On appeal, the federal government argued Chen’s decision meant that the case would be decided not merely on evidence presented in the nonprofit’s petition, but on evidence submitted later and scientific studies peer reviewed afterward.
“The EPA claims to want to Make America Healthy Again. It had an opportunity to do just that on the fluoride issue. In the fall of 2024, a federal district court found (after hearing extensive expert testimony) that adding fluoride to water poses an unreasonable risk of neurological harm in children, and ordered EPA to eliminate this risk. In the final days of the Biden administration, the EPA announced (as expected) its intention to appeal this landmark decision. This announcement, however, had no binding effect on Lee Zeldin and the new administration,” said Michael Connett, a partner at Siri & Glimstad representing the anti-fluoride plaintiffs.
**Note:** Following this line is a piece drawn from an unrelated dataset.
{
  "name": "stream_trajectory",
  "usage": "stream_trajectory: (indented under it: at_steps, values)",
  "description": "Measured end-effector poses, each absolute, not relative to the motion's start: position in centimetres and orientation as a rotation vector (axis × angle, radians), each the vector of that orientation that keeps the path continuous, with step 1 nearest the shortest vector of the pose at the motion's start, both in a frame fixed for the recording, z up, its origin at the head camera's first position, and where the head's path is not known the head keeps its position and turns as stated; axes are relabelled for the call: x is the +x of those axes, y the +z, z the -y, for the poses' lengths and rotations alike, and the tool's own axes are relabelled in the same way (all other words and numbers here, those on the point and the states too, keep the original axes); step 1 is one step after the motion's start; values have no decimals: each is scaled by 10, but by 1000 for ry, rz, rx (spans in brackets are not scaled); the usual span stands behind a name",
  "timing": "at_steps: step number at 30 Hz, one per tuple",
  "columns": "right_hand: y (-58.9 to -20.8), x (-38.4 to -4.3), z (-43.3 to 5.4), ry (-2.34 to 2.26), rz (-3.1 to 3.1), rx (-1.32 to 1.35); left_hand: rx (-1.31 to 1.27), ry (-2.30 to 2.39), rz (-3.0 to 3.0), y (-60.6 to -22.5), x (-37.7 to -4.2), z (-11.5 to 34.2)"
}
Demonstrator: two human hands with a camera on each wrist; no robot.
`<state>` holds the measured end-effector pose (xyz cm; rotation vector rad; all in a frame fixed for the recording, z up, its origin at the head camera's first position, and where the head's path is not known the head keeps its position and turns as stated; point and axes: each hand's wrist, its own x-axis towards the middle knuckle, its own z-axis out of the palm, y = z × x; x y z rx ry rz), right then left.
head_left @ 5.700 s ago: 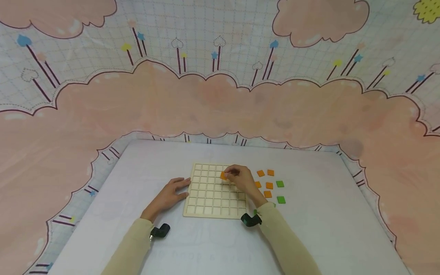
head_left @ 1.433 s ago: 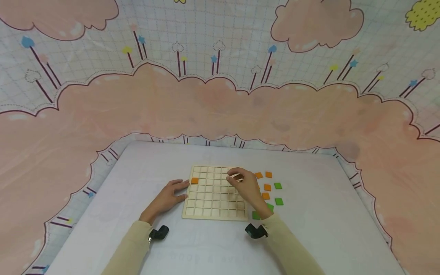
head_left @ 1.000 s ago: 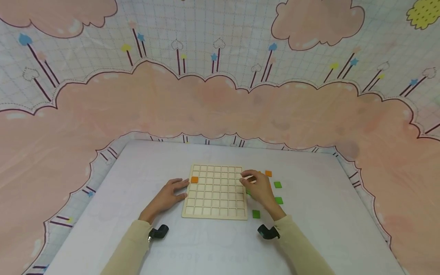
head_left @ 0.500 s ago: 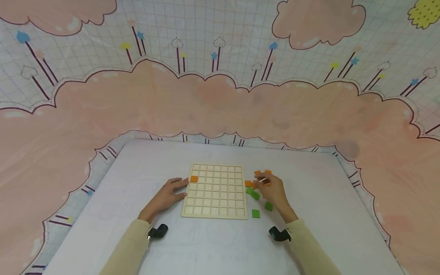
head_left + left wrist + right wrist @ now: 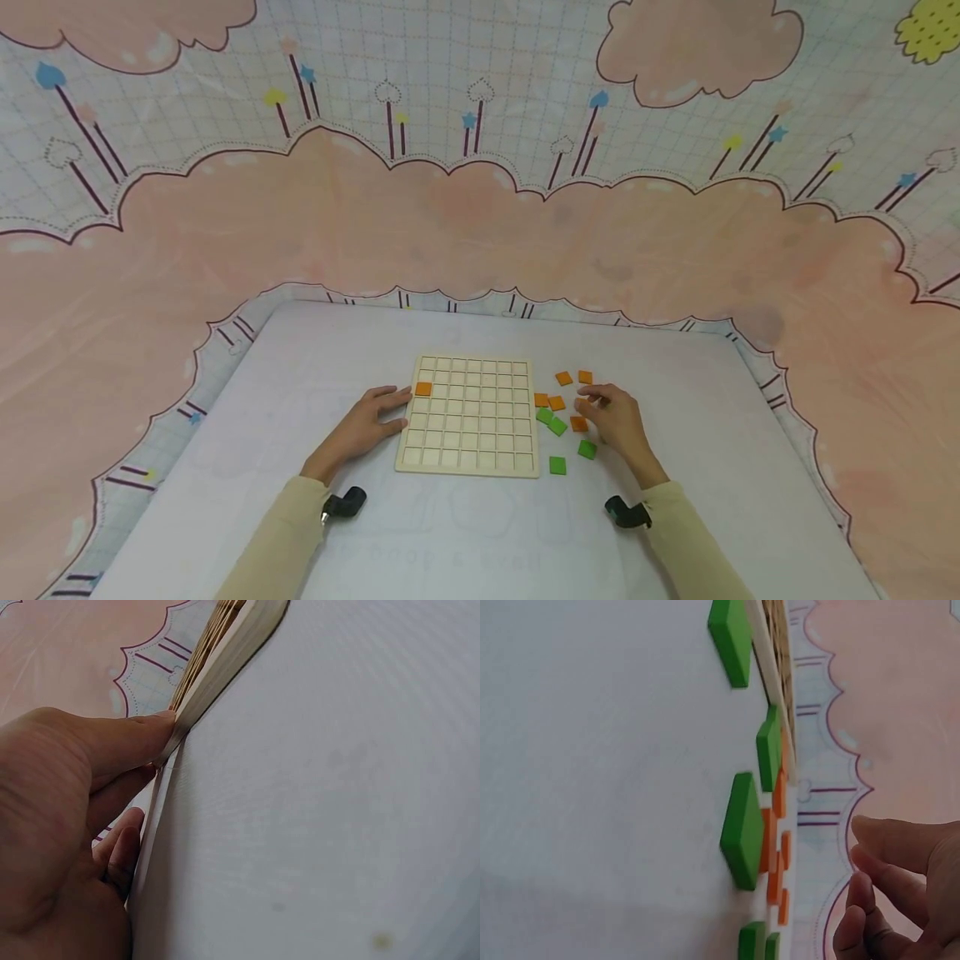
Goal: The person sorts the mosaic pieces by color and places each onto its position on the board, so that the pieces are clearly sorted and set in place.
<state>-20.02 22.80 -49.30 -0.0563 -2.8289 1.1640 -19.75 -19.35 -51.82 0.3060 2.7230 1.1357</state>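
The square wooden grid board (image 5: 472, 423) lies flat, with one orange tile (image 5: 423, 389) in its leftmost column near the back. My left hand (image 5: 367, 422) touches the board's left edge with its fingertips and thumb; the left wrist view shows the thumb (image 5: 135, 739) against the side of the wooden board (image 5: 232, 656). Over the loose tiles on the right hovers my right hand (image 5: 617, 419), fingers loosely bent. In the right wrist view, thumb and fingers (image 5: 892, 877) have nothing between them. An orange tile (image 5: 578, 424) lies close to its fingertips, and another beneath is partly hidden.
Several orange tiles (image 5: 564, 378) and green tiles (image 5: 557, 427) are scattered right of the board, some right beside its edge. Two green tiles (image 5: 557, 466) lie nearer the front. A white cloth covers the table (image 5: 450, 533); a patterned curtain (image 5: 480, 225) hangs behind.
Earlier my right hand pinched an orange tile above the board; an orange tile now sits in the leftmost column. That hand has moved right, over the loose tiles. The left hand stays put.
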Motion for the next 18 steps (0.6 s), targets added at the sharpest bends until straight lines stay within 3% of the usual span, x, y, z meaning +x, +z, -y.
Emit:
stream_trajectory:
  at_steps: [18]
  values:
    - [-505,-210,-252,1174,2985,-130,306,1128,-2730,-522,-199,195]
“Zeldin had complete discretion to stand down on the appeal, and to follow the court’s order to protect Americans from the health risks posed by fluoridation. Zeldin, however, chose to continue with the appeal. Despite repeated pleas from the MAHA community, Zeldin and the EPA have persisted with its odious appeal. And now, based on a procedural technicality, a federal appeals court has granted Zeldin’s request to vacate the district court’s order,” Connett continued.
“EPA has thus officially undone a historic opportunity to protect the public from a toxic chemical added to most American water supplies (and all beverages and foods made with the water). There are many ways to describe EPA’s conduct here, but Making America Healthy Again is not one of them,” he added.
The EPA claims to want to Make America Healthy Again.
It had an opportunity to do just that on the fluoride issue. In the fall of 2024, a federal district court found (after hearing extensive expert testimony) that adding fluoride to water poses an unreasonable risk of… https://t.co/z7yk0oRqQ1
— Michael Connett (@michaelpconnett) May 22, 2026
The Defender explained further:
Connett said the decision was “a very expansive and unprecedented application of the party presentation principle.” He said that to date, “this principle has really only been applied to situations where judges raise new legal issues, not where judges use procedural mechanisms to resolve the issues presented.”
Under the TSCA, if the EPA denies a citizen petition, petitioners have the right to sue the agency. The law is unique because it specifies that the court then evaluates whether the chemical in question presents an unreasonable risk to health or the environment in a “de novo” proceeding, during which it evaluates evidence presented by both sides and gives no deference to the agency.
Rather than ruling after the first trial in 2020, Chen put the trial on hold, pending the release of a multiyear government study into fluoride’s neurotoxic effects, so he could base his decision on all available evidence.
Once that study was released — despite government officials’ attempts to suppress it, which were revealed through Freedom of Information Act requests — the second trial continued and Chen issued his ruling in an 80-page decision detailing the evidence supporting his decision.
The appellate court didn’t comment on plaintiffs’ arguments that TSCA allows this type of judicial procedural discretion, nor did it engage the substance of Chen’s findings.
Instead, in an eight-page decision, the 9th Circuit panel affirmed the EPA’s argument that Chen improperly paused the case for more than a year to await that study, which was not yet available during the first trial. The court concluded that the judge effectively reshaped the evidentiary record, exceeding the proper judicial role.
FAN board member Rick North told The Defender the judgment is a disappointment.